▶ WORK INSTRUCTION
Only lines with the word "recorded" are wanted; copy each of them from the listing below.

▶ SUPPLIED MATERIAL
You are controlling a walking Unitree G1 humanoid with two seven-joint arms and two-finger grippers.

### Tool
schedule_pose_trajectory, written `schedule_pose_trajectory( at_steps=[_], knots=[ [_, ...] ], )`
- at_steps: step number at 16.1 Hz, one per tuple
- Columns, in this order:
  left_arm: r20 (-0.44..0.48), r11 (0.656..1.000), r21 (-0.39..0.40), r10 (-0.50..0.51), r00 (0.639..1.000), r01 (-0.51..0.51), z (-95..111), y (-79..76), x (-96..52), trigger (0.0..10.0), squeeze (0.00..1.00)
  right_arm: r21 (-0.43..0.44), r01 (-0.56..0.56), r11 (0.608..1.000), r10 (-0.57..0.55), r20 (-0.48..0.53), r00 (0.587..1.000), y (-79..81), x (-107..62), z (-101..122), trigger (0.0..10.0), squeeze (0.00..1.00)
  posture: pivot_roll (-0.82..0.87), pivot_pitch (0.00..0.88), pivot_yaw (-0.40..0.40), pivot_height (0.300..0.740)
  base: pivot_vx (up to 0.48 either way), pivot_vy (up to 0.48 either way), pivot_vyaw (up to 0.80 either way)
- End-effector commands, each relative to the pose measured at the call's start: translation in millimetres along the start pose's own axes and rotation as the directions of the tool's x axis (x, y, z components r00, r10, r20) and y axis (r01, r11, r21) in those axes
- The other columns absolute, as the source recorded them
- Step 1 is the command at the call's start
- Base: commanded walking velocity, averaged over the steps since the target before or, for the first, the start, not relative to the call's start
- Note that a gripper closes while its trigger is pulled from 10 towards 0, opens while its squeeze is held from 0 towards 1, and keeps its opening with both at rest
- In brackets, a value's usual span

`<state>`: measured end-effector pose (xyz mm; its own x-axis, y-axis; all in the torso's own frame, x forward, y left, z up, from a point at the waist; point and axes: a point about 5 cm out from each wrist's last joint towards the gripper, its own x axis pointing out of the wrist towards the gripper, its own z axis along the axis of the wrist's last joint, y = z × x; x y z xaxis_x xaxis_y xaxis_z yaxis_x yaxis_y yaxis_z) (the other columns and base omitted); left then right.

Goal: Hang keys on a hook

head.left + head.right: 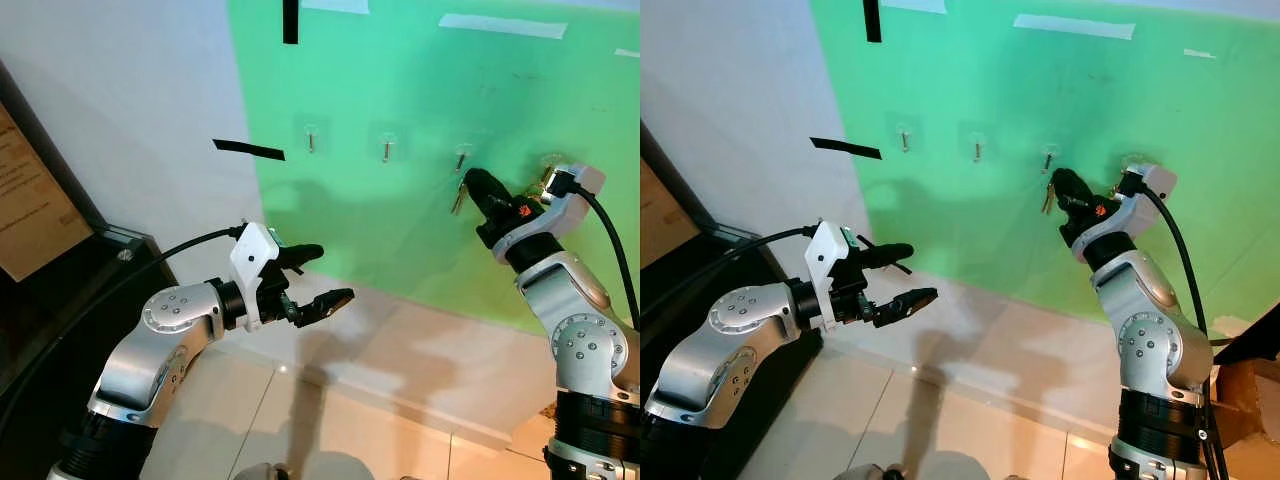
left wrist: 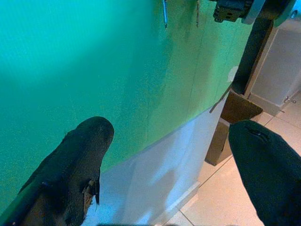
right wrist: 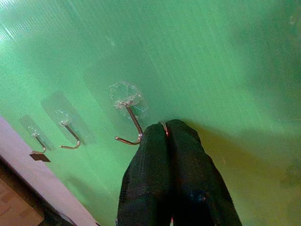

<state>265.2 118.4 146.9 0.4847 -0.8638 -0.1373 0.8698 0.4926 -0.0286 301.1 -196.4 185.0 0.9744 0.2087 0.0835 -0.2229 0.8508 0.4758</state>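
Several clear stick-on hooks sit in a row on the green wall (image 1: pixel 400 80). My right gripper (image 1: pixel 470 181) is raised against the wall just below and right of the third hook (image 1: pixel 461 155). Its fingers are shut on the ring of the keys (image 1: pixel 457 198), which dangle under the fingertips. In the right wrist view the key ring (image 3: pixel 163 125) is pinched between the shut fingers (image 3: pixel 150 155), right beside the tip of the metal hook (image 3: pixel 135 126) and close to touching it. My left gripper (image 1: pixel 326 276) is held out low in front of the wall, open and empty.
Black tape strips (image 1: pixel 248 150) and white tape (image 1: pixel 502 25) are stuck on the wall. A dark cabinet (image 1: pixel 60 290) stands at the left. Below lies a tiled floor (image 1: pixel 330 420), and a cardboard box (image 1: pixel 1240 375) sits at the right.
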Motion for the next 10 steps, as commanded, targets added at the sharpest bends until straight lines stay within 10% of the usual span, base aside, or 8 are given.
schedule_pose_trajectory(
  at_steps=[1,10],
  knots=[
    [0.003,1.0,0.011,-0.014,1.0,0.014,3.7,-1.0,1.8,10.0,0.0,0.004,0.038,0.999,-0.038,0.006,0.999,-5.2,2.3,2.1,10.0,0.0,-0.06,0.0,0.059,0.74,0.0,0.0,0.0],
    [0.152,1.0,0.002,-0.028,0.988,0.028,29.9,-0.4,12.0,10.0,0.0,0.084,-0.121,0.989,0.118,0.038,0.992,11.7,-2.6,1.2,10.0,0.0,-0.06,0.0,0.065,0.74,0.0,0.0,0.0]
  ],
)
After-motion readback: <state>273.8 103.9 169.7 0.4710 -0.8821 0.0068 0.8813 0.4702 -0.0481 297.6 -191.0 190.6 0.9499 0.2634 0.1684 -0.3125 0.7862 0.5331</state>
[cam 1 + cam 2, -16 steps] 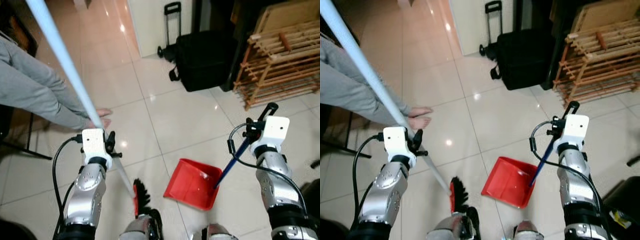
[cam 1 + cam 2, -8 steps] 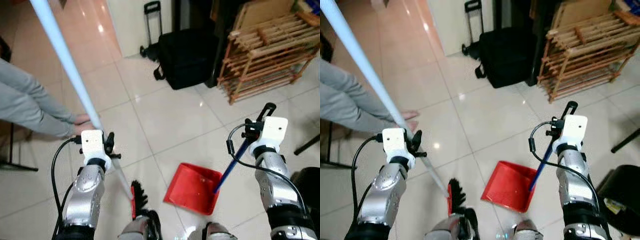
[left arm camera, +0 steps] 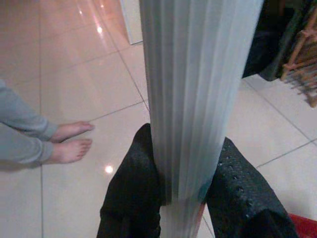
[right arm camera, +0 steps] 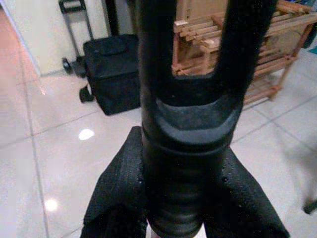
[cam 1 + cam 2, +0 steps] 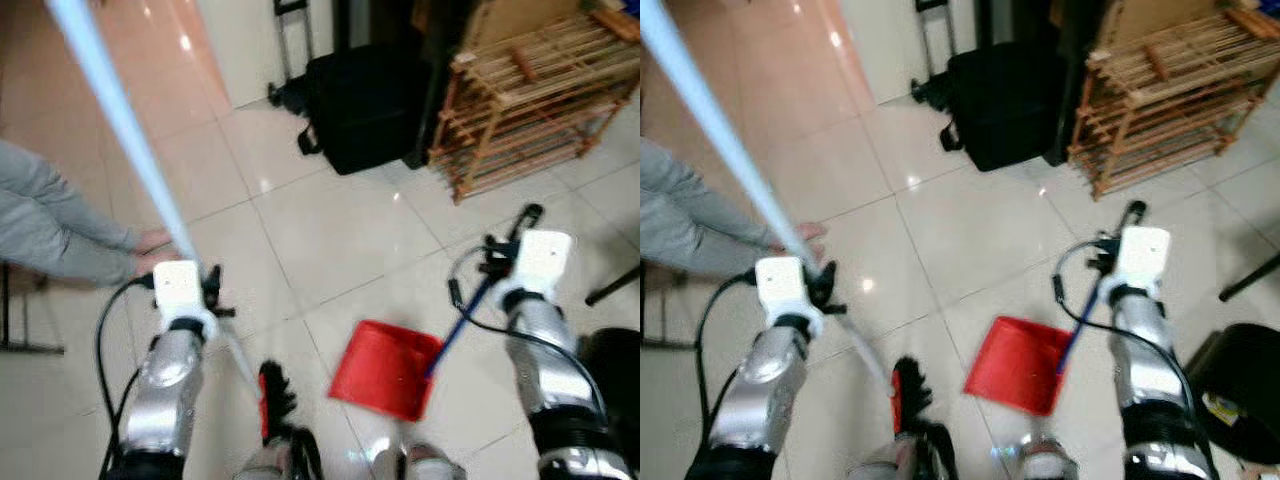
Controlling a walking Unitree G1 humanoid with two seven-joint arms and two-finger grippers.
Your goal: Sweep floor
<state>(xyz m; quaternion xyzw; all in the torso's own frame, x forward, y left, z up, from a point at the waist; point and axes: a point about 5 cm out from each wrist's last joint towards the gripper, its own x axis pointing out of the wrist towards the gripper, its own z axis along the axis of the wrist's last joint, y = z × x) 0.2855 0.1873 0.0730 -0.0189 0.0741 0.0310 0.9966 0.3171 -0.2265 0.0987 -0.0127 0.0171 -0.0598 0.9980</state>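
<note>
My left gripper (image 5: 207, 297) is shut on the pale blue broom handle (image 5: 115, 120), which slants from the top left down to the red and black broom head (image 5: 272, 400) near my feet. In the left wrist view the ribbed handle (image 3: 193, 94) sits clamped between the two black fingers (image 3: 131, 193). My right gripper (image 5: 500, 262) is shut on the black grip of the dustpan handle (image 4: 183, 124); its blue shaft (image 5: 455, 330) runs down to the red dustpan (image 5: 385, 368), resting on the tiled floor in front of me.
A person in grey trousers (image 5: 50, 225) stands barefoot at the left, feet (image 3: 67, 141) near the broom. A black wheeled suitcase (image 5: 360, 105) sits ahead by the wall, a wooden rack (image 5: 530, 90) at the right, and a dark bin (image 5: 1240, 370) at the lower right.
The whole picture has shifted and blurred, so the camera has moved. Both grippers keep their hold, and the broom and dustpan stay in place relative to me.
</note>
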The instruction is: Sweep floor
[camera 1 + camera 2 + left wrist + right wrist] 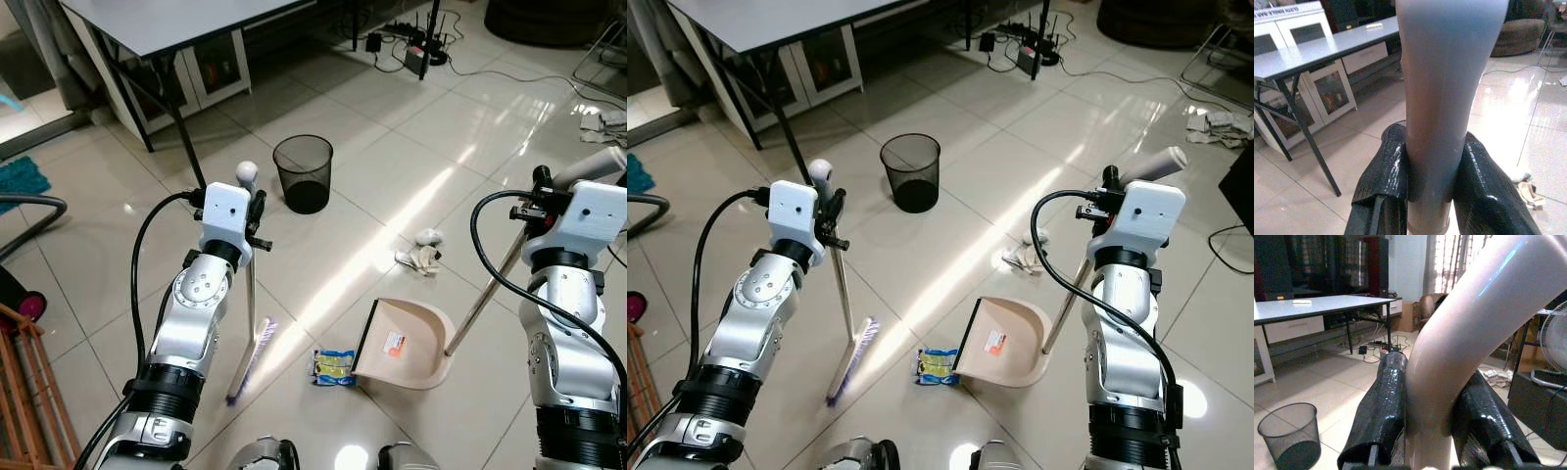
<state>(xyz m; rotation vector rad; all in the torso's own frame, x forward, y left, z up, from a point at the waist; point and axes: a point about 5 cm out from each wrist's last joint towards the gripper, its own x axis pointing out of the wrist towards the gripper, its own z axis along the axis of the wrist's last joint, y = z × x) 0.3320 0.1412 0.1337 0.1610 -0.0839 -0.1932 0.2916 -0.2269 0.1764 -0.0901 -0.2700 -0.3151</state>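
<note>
My left gripper [257,211] is shut on the upper handle of a broom [249,294]; its purple bristles [253,357] rest on the tiled floor. My right gripper [1109,191] is shut on the long handle of a beige dustpan [407,345], which lies on the floor between the arms. A yellow and blue wrapper [334,366] lies just left of the dustpan's black lip. Crumpled white paper [421,253] lies farther off, beyond the pan. In the wrist views the black fingers [1386,181] clamp the grey broom handle [1442,98], and the fingers [1383,406] clamp the pale dustpan handle [1464,342].
A black mesh waste bin [304,173] stands ahead on the floor. A grey table [176,20] with black legs and white cabinets is at the back left. Cables and a power strip [416,49] lie at the back. A wooden rack [24,392] is at the left edge.
</note>
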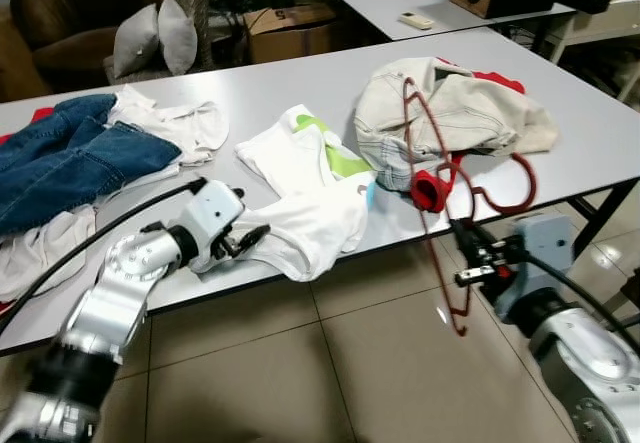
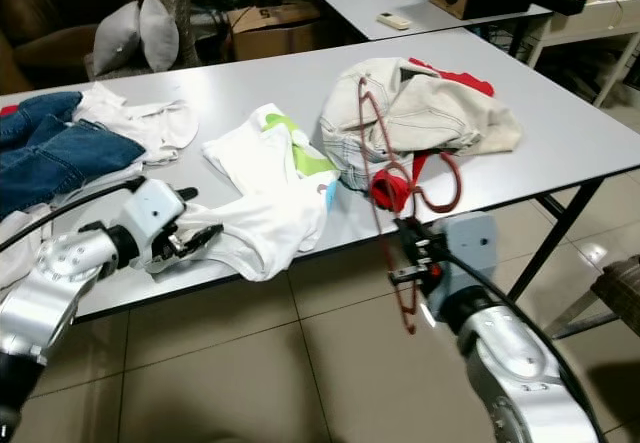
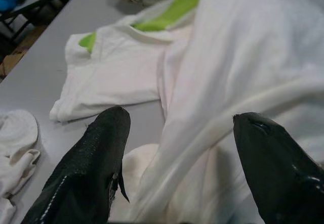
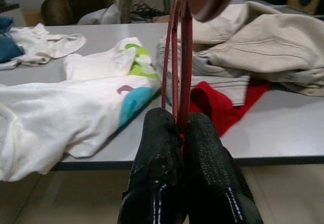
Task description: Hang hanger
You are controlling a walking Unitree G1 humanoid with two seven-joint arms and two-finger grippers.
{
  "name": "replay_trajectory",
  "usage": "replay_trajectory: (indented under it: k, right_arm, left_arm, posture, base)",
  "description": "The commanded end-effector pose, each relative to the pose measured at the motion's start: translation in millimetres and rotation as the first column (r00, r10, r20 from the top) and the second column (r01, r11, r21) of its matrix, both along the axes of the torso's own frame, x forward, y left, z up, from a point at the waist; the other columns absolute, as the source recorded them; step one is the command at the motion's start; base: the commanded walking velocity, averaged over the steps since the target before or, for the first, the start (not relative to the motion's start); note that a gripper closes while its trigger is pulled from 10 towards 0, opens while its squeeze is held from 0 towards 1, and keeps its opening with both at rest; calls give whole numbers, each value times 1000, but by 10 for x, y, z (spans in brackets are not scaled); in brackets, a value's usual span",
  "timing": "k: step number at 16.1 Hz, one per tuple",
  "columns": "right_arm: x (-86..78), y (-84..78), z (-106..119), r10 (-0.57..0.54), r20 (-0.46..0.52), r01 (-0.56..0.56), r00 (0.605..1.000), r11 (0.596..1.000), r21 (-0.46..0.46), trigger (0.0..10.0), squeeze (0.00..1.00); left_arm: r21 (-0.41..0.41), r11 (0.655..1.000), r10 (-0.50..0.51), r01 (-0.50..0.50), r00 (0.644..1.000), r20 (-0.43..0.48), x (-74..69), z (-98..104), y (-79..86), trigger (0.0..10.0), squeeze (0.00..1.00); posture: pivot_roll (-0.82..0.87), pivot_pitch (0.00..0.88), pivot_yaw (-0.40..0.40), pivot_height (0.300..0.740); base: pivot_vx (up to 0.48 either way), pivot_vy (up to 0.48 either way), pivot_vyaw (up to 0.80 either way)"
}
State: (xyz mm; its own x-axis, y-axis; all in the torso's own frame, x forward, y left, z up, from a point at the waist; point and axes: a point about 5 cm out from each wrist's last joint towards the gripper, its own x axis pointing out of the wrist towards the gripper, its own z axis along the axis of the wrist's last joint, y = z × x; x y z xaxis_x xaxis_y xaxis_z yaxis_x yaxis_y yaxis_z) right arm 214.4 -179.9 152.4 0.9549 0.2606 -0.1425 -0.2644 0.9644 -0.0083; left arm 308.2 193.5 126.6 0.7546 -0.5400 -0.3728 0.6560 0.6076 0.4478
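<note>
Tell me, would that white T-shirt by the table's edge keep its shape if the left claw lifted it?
Probably not. The white T-shirt lies rumpled and folded, one part drooping over the table edge, so it looks floppy and would likely sag. It seems thin, so probably light. The open left end effector would likely gather a fold rather than the whole shirt.

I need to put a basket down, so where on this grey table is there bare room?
Bare grey table lies along the far edge, behind the white T-shirt and beige jacket, and at the right end past that jacket. The left end is crowded with blue jeans and white garments.
</note>
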Motion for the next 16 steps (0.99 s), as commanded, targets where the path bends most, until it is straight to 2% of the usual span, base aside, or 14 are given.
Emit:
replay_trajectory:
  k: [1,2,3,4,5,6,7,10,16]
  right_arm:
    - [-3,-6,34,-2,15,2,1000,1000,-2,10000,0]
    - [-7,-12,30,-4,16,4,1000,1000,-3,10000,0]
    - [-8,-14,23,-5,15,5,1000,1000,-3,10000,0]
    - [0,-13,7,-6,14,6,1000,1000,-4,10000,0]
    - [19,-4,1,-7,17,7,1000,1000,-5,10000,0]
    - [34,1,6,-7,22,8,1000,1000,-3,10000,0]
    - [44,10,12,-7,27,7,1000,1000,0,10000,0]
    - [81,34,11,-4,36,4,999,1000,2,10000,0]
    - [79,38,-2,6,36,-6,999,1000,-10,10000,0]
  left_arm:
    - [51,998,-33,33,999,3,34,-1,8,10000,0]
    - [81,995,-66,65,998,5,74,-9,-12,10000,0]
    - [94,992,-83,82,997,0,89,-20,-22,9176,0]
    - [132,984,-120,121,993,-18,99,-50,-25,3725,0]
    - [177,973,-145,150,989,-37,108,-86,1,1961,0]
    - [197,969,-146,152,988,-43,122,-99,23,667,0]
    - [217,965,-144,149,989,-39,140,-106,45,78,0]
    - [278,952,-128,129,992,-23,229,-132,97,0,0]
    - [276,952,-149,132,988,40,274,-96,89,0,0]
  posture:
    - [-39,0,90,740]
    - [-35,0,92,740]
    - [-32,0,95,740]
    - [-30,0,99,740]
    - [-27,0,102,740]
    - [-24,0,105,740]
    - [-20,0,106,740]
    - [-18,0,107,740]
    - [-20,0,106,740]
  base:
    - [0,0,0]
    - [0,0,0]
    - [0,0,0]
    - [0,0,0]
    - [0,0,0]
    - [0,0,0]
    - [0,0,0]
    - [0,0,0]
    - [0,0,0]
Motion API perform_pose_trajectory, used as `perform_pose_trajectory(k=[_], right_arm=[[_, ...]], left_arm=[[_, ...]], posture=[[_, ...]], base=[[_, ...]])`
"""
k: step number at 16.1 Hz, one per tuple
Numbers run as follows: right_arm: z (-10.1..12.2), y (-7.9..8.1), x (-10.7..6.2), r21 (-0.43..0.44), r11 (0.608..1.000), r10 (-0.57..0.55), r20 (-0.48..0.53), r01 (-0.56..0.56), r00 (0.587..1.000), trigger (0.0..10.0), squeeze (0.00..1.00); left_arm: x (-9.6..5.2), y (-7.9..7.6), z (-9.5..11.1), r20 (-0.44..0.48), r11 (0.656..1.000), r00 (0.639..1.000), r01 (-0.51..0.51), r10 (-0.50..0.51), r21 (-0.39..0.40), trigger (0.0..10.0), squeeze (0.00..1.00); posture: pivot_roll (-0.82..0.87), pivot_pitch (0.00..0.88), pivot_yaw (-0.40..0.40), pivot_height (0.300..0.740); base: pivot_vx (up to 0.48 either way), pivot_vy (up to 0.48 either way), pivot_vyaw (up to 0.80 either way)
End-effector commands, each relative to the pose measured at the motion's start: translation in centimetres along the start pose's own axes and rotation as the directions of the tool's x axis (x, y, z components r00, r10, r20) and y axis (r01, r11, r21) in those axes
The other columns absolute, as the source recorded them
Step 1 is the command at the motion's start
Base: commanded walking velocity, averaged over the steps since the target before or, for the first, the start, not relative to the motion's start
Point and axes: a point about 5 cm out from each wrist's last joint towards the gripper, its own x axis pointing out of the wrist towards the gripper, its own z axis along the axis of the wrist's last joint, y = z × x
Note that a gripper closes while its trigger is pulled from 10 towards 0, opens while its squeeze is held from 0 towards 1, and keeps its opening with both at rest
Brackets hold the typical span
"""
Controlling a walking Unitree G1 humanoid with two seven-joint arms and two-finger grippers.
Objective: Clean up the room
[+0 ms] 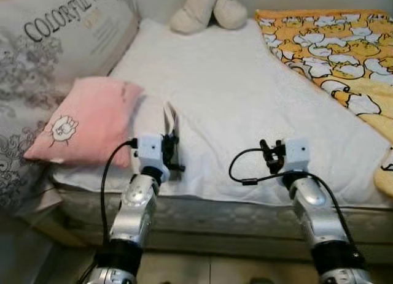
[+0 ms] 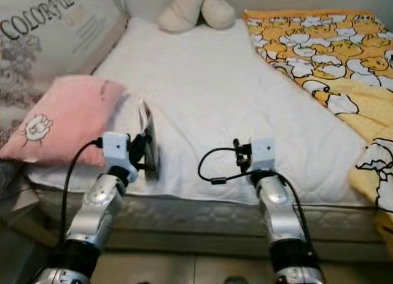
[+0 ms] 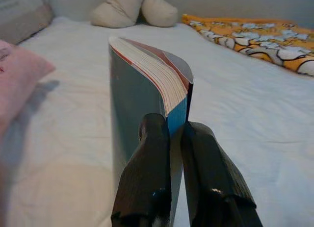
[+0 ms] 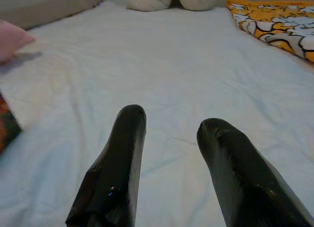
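Note:
A thin book (image 3: 142, 85) with a teal cover and red-edged pages stands on edge over the white bed sheet (image 1: 239, 88), near the bed's front edge. My left gripper (image 3: 174, 130) is shut on the book's lower spine corner; from the head views it (image 1: 172, 153) sits just right of the pink pillow (image 1: 86, 118). My right gripper (image 4: 171, 121) is open with nothing between its fingers, hovering low over the sheet near the front edge (image 1: 271, 151).
A large grey printed pillow (image 1: 55, 32) leans at the left. A cream plush toy (image 1: 209, 8) lies at the bed's far end. A yellow duck-patterned blanket (image 1: 344, 51) covers the right side. The mattress edge (image 1: 233, 210) runs below both arms.

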Motion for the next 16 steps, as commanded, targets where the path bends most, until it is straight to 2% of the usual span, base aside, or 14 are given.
perform_pose_trajectory(k=[1, 3, 7, 8, 13, 16], right_arm=[[0.6, 0.2, 0.3, 0.003, 1.0, 0.018, 0.02, -0.018, 1.0, 10.0, 0.0], [0.7, 0.4, 0.5, 0.009, 1.0, 0.022, 0.026, -0.022, 0.999, 10.0, 0.0], [0.6, 0.7, 0.6, 0.016, 0.999, 0.032, 0.024, -0.032, 0.999, 10.0, 0.0], [0.5, 0.7, 0.5, 0.019, 0.999, 0.033, 0.024, -0.033, 0.999, 10.0, 0.0], [0.4, 1.0, 0.3, 0.028, 0.999, 0.043, 0.028, -0.044, 0.999, 10.0, 0.0], [0.4, 1.0, 0.4, 0.029, 0.998, 0.053, 0.028, -0.054, 0.998, 10.0, 0.0]], left_arm=[[0.0, -0.1, 0.3, 0.011, 1.0, 1.0, -0.002, 0.002, 0.016, 10.0, 0.0], [0.0, -0.1, 0.5, 0.018, 1.0, 1.0, 0.003, -0.003, 0.026, 10.0, 0.0], [0.2, 1.1, 1.1, 0.031, 0.998, 0.999, -0.039, 0.038, 0.057, 10.0, 0.0], [0.2, 1.1, 1.5, 0.047, 0.998, 0.998, -0.037, 0.034, 0.044, 10.0, 0.0], [0.7, 1.2, 3.0, 0.101, 0.996, 0.995, -0.014, 0.005, 0.086, 10.0, 0.0], [0.8, 1.3, 3.3, 0.105, 0.997, 0.994, -0.024, 0.016, 0.071, 10.0, 0.0]], posture=[[-0.2, 0.0, 0.104, 0.74], [-0.19, 0.0, 0.11, 0.74], [-0.18, 0.0, 0.117, 0.74], [-0.18, 0.0, 0.117, 0.74], [-0.19, 0.0, 0.126, 0.74], [-0.19, 0.0, 0.129, 0.74]], base=[[0.0, 0.0, 0.0], [0.0, 0.0, 0.0], [0.0, 0.0, 0.0], [0.0, 0.0, 0.0], [0.0, 0.475, 0.0], [0.0, 0.466, 0.0]])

▶ TASK SOLUTION
- The other columns absolute, as the source recorded them
  "description": "The commanded end-effector pose, each relative to the pose measured at the motion's start: translation in millimetres and rotation as the first column (r00, r10, r20 from the top) and the second column (r01, r11, r21) of its matrix, both along the axes of the torso's own frame, x forward, y left, z up, from a point at the waist; the other columns absolute, as the source recorded them; step one is the command at the motion's start; base: the commanded walking velocity, averaged over the steps since the target before or, for the first, the start (not relative to the motion's start); note that a gripper closes while its trigger is pulled from 10 towards 0, opens while its squeeze is held from 0 towards 1, and keeps its opening with both at rest; calls give whole numbers, each value times 1000, but by 10 for x, y, z (spans in brackets are not scaled); in brackets, a value's usual span",
The other columns absolute, as the source recorded them

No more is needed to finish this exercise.